Among the lines below, keep only those from the one containing "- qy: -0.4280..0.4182" through the one containing "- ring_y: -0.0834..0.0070", and reproduce them exactly.

# # # # #

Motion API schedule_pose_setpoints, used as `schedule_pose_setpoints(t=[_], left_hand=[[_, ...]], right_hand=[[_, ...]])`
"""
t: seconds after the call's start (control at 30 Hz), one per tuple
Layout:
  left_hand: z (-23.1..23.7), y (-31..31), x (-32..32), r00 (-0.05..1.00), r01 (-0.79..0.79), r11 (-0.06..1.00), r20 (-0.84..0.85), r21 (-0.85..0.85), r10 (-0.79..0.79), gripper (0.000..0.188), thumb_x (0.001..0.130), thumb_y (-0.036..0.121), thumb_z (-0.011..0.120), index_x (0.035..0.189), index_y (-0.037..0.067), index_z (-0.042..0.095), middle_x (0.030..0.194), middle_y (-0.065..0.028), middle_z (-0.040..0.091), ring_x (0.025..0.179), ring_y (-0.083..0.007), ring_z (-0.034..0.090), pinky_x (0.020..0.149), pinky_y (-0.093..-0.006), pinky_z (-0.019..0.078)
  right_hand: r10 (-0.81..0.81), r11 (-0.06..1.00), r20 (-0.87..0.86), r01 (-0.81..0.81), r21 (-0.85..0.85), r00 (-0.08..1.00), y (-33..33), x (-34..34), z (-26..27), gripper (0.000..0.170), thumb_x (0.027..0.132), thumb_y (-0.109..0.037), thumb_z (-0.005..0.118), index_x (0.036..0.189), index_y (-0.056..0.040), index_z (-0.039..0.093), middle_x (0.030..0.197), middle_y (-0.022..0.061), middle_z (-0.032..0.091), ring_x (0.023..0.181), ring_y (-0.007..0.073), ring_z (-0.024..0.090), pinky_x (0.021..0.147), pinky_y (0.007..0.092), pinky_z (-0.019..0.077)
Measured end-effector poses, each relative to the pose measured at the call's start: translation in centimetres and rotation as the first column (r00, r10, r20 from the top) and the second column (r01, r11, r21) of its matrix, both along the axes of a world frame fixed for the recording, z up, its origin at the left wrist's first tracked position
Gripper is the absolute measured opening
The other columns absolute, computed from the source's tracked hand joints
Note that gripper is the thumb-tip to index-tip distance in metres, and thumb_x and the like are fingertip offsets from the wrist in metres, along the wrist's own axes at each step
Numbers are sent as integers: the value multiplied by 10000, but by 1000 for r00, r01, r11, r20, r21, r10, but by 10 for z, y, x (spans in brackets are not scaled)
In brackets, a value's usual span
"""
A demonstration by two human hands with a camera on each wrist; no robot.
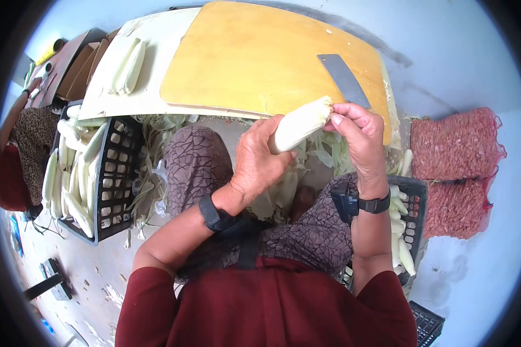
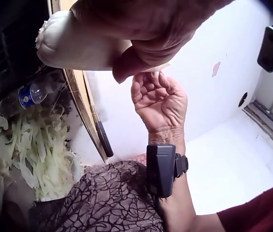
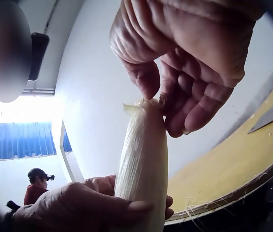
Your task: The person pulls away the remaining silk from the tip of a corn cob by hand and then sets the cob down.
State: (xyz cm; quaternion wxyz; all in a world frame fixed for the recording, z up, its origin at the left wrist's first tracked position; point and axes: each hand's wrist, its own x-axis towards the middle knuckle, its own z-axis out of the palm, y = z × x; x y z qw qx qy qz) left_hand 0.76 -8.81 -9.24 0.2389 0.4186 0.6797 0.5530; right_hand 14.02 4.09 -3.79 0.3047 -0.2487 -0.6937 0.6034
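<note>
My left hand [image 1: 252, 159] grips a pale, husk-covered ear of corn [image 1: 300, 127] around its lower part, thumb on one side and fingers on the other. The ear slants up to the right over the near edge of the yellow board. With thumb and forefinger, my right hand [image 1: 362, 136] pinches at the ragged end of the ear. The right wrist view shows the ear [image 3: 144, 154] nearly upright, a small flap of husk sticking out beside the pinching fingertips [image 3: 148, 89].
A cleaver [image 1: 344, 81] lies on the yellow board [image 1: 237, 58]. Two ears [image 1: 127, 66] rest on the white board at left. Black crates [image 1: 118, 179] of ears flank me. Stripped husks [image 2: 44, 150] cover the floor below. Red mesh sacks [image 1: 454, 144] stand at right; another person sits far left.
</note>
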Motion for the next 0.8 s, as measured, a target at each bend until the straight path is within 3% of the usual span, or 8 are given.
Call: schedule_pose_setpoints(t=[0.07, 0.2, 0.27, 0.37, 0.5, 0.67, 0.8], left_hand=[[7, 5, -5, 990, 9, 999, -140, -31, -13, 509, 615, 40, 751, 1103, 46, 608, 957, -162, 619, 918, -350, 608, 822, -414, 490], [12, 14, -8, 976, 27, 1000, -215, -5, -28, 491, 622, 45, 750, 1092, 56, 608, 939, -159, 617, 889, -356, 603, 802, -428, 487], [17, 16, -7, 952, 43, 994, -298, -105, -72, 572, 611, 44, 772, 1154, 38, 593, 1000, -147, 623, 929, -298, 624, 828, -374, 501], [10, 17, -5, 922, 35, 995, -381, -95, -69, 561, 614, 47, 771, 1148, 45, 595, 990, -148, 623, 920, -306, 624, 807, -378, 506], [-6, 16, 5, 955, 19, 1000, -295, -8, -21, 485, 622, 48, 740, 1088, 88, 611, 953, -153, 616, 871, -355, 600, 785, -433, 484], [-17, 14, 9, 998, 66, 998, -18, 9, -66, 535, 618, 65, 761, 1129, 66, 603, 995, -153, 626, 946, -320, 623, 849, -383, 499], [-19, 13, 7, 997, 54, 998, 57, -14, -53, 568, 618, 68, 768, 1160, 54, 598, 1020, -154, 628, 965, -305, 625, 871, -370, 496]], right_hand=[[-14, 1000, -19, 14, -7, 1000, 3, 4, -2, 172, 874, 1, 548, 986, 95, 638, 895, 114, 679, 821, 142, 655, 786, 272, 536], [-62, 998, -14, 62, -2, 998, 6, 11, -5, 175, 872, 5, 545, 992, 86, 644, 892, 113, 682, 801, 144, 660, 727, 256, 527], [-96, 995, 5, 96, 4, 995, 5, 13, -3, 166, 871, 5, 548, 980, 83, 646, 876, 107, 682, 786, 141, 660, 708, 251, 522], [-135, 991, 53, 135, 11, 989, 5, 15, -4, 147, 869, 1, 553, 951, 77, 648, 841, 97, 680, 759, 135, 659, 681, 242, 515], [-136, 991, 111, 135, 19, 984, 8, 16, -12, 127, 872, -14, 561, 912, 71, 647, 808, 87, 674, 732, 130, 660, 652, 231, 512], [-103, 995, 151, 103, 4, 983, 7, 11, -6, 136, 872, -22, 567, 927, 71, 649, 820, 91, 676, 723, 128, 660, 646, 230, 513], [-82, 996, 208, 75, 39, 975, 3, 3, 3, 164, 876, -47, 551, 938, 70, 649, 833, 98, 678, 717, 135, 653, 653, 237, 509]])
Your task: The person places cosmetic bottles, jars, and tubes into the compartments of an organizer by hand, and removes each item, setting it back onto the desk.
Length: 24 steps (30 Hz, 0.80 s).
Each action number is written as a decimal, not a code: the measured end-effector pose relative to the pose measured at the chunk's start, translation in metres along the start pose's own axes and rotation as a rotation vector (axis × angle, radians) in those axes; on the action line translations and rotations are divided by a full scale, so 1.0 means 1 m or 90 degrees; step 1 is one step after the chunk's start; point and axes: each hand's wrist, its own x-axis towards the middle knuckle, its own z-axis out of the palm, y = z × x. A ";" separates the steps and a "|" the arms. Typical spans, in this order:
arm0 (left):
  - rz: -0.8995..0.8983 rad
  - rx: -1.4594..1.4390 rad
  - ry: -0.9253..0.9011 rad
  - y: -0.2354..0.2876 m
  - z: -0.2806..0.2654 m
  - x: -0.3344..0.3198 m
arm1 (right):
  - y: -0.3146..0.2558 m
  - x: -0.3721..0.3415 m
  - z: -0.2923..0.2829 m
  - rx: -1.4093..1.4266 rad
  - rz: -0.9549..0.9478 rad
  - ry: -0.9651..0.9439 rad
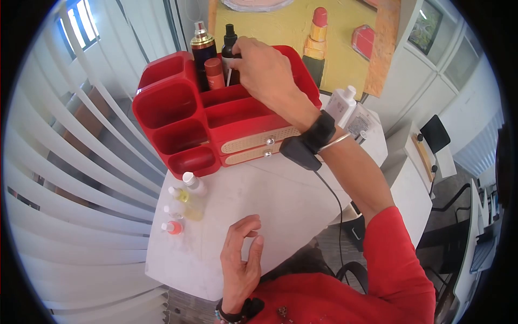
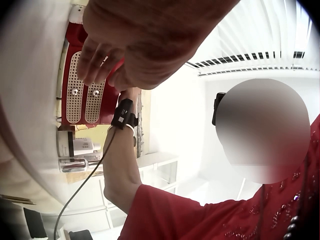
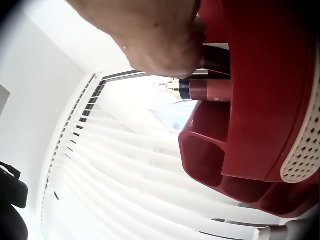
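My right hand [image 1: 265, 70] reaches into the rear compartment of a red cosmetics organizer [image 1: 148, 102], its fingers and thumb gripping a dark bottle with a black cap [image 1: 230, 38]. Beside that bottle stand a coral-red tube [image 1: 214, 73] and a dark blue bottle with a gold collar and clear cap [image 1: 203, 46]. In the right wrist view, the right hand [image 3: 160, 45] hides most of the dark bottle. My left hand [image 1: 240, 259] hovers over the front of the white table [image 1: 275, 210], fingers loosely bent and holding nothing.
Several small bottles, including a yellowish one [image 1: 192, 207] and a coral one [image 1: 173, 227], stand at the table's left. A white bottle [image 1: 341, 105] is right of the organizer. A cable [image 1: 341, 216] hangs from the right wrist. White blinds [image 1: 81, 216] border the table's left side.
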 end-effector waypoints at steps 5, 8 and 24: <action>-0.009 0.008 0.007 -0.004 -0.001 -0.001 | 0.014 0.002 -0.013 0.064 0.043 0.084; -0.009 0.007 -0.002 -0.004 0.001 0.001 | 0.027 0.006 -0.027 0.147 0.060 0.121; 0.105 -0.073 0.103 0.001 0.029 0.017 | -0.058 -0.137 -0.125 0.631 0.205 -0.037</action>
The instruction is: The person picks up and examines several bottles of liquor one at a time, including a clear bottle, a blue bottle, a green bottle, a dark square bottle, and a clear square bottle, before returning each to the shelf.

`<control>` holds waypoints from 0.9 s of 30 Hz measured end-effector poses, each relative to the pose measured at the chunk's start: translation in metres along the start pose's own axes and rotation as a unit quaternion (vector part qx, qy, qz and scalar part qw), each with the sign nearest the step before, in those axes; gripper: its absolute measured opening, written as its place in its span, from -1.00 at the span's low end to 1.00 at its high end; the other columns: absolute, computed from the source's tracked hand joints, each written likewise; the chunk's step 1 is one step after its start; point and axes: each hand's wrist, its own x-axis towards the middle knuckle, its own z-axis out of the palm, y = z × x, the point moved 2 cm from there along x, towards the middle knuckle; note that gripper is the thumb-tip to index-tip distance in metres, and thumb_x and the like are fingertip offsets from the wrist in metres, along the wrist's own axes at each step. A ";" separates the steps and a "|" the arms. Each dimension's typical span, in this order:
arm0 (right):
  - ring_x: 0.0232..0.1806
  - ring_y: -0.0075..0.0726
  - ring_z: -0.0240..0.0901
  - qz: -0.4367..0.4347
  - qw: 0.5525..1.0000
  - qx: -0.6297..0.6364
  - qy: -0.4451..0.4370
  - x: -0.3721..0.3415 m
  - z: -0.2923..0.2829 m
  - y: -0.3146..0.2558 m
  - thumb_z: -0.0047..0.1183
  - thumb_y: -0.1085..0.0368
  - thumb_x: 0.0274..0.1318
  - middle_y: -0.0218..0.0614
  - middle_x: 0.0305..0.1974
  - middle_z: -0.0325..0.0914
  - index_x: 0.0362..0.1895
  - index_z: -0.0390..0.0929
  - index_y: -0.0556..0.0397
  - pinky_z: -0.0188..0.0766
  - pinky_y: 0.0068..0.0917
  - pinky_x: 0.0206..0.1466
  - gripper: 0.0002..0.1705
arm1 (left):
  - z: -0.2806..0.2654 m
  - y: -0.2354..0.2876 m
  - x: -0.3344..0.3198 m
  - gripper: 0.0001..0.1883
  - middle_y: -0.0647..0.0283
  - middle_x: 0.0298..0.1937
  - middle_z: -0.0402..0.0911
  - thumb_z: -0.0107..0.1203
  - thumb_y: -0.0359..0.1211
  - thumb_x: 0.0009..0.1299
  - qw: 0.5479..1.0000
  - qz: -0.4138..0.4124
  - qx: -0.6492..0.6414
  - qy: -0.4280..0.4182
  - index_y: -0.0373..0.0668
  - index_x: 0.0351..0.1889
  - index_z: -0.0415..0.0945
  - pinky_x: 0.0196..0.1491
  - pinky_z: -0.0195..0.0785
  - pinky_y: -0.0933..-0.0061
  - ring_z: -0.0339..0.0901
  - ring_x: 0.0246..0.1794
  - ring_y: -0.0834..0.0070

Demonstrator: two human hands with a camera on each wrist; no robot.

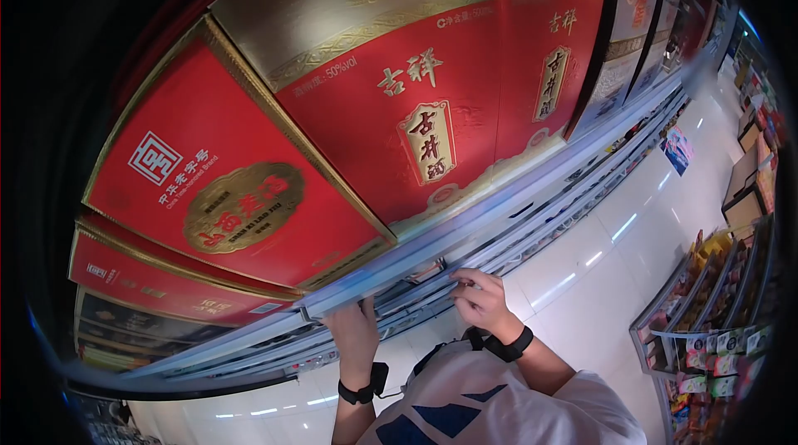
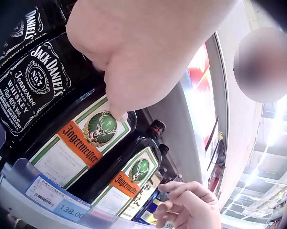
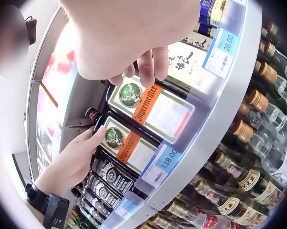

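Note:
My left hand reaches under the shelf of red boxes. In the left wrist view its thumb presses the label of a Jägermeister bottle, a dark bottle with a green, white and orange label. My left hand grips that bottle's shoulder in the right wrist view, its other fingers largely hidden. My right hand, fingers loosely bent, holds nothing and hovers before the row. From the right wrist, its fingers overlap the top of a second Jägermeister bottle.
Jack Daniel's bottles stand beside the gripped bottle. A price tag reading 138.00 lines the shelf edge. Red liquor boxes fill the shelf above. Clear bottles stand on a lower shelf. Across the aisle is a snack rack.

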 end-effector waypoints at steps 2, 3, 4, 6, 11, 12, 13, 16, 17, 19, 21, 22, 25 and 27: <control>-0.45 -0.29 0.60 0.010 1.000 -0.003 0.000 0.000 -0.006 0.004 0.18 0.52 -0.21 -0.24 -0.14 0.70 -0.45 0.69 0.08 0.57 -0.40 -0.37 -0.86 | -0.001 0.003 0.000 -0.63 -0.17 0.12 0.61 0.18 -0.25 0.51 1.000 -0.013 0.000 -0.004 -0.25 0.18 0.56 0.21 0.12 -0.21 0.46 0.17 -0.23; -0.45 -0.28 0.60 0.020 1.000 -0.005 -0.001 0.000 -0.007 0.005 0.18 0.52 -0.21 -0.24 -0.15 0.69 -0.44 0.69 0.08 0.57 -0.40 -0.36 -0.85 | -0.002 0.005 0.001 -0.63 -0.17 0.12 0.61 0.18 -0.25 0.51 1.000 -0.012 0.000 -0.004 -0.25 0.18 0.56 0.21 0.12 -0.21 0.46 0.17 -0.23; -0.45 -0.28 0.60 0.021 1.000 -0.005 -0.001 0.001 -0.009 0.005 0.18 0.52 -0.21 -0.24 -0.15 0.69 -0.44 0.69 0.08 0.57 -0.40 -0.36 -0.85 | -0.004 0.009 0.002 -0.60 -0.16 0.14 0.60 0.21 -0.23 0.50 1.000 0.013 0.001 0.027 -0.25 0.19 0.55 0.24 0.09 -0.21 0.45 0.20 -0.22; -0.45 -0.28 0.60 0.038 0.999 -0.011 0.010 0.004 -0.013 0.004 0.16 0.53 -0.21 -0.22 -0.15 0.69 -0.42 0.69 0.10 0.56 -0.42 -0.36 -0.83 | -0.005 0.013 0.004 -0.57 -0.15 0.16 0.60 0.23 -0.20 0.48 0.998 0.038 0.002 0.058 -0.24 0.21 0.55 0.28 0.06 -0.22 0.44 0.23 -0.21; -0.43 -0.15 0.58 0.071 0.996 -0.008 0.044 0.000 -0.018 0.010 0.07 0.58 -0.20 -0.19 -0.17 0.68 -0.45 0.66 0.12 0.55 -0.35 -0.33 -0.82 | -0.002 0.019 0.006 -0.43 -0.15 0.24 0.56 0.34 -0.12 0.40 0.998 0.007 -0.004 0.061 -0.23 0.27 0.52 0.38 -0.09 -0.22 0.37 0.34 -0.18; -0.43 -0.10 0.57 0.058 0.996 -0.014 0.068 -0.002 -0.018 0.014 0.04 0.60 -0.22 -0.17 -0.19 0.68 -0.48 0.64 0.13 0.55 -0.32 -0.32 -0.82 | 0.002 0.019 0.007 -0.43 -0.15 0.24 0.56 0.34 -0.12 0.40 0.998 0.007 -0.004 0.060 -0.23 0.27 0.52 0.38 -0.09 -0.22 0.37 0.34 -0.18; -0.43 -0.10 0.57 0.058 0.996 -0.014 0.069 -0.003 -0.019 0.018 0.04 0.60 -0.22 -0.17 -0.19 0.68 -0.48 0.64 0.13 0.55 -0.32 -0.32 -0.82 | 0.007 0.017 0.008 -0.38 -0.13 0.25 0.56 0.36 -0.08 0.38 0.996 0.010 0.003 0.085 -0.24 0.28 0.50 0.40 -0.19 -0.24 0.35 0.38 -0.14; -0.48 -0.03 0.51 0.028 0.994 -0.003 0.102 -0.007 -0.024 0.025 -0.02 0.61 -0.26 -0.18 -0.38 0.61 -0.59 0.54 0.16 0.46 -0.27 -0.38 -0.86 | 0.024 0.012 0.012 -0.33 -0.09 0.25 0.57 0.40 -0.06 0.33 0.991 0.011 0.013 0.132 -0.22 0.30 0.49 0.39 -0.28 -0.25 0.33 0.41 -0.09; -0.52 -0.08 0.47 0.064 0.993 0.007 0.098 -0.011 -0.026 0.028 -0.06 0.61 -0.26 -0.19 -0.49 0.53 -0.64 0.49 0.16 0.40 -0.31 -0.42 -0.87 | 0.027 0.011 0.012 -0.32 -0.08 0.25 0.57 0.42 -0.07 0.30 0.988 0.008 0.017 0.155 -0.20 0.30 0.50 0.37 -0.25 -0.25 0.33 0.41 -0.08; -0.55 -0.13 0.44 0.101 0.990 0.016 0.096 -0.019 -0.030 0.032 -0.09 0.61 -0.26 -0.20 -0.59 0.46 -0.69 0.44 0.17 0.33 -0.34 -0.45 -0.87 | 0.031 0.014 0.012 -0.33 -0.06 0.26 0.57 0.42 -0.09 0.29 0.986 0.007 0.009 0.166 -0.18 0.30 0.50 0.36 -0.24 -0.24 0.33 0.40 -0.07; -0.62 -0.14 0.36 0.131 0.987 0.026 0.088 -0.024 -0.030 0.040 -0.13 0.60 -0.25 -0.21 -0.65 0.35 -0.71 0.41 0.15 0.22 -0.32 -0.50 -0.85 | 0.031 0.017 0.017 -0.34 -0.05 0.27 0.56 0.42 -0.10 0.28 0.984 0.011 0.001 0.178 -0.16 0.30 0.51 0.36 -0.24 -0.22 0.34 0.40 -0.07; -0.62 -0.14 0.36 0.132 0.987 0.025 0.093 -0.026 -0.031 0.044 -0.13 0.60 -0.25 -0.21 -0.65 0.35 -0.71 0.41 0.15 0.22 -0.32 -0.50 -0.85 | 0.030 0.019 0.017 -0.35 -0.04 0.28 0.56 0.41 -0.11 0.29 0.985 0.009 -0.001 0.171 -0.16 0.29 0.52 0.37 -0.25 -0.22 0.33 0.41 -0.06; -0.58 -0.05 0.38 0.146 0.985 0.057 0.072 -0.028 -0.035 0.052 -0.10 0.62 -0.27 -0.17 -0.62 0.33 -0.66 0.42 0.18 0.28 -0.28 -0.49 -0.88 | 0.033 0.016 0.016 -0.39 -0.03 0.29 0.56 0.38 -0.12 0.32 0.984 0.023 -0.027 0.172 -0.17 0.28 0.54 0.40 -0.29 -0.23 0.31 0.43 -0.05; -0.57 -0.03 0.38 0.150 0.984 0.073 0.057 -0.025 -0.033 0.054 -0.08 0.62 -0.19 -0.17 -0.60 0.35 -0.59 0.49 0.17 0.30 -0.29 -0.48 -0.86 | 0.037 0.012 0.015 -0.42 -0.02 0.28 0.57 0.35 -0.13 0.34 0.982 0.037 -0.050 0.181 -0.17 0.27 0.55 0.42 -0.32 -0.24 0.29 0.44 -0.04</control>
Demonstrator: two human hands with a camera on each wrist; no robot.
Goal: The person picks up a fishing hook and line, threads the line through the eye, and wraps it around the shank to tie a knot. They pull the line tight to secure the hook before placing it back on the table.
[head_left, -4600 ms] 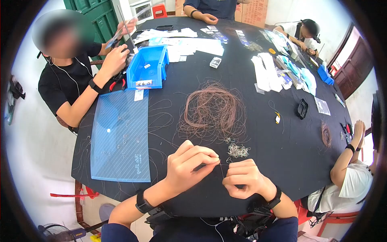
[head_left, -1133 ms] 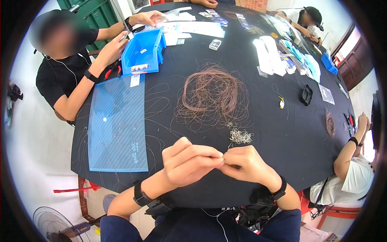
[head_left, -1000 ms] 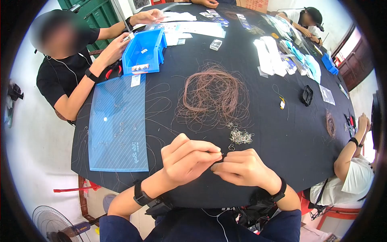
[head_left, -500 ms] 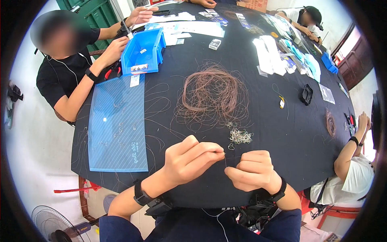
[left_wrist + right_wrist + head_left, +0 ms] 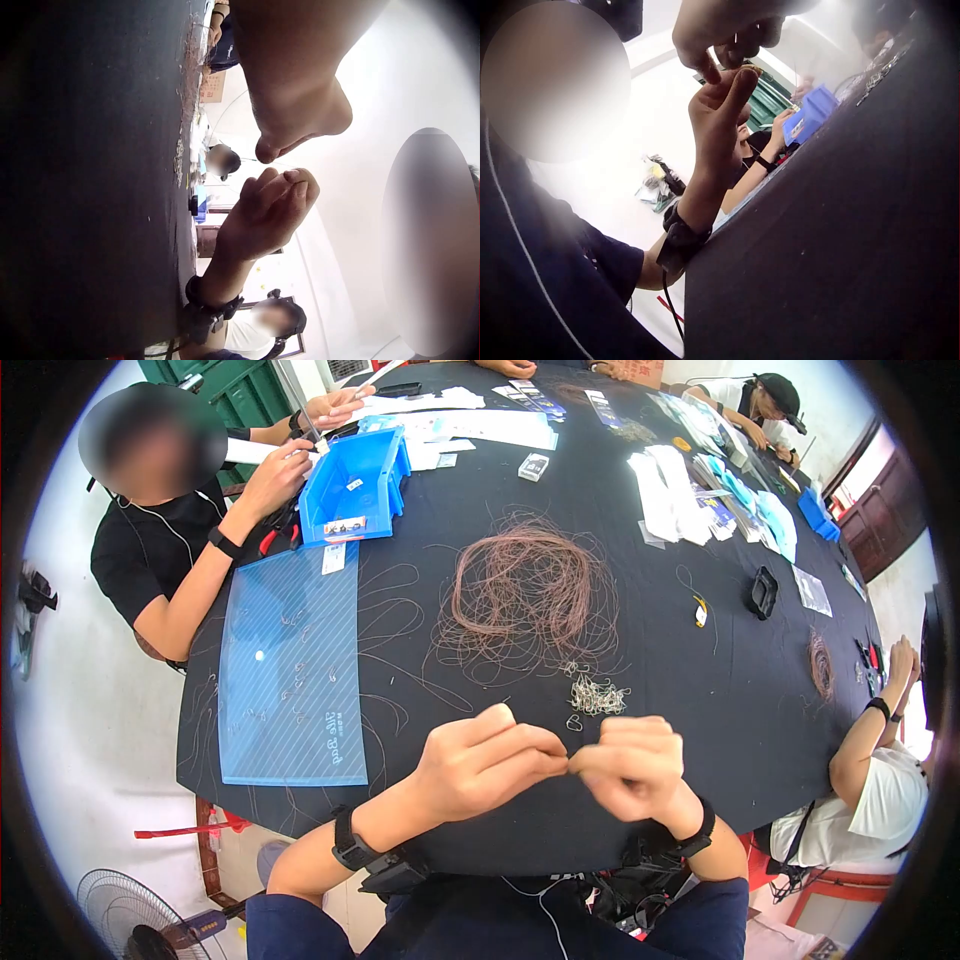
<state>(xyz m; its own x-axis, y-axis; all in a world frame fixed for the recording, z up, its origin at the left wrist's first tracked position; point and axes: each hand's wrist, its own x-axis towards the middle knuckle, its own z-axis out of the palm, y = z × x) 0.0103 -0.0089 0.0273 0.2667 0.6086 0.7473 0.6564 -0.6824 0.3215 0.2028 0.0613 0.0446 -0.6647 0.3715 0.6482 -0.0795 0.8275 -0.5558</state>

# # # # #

Solution for this problem:
  - qy: -0.4280..0.4182
  - index_y: -0.0373..0.0668
  - index_x: 0.0351..0.1889
  - index_z: -0.0415..0.0945
  - pinky_x: 0.0196..0.1491
  - pinky_z: -0.0195..0.0785
  - pinky_y: -0.0933..-0.0061
  - ring_z: -0.0339..0.0901
  - ring_x: 0.0246..0.1794
  - ring_y: -0.0834..0.0070

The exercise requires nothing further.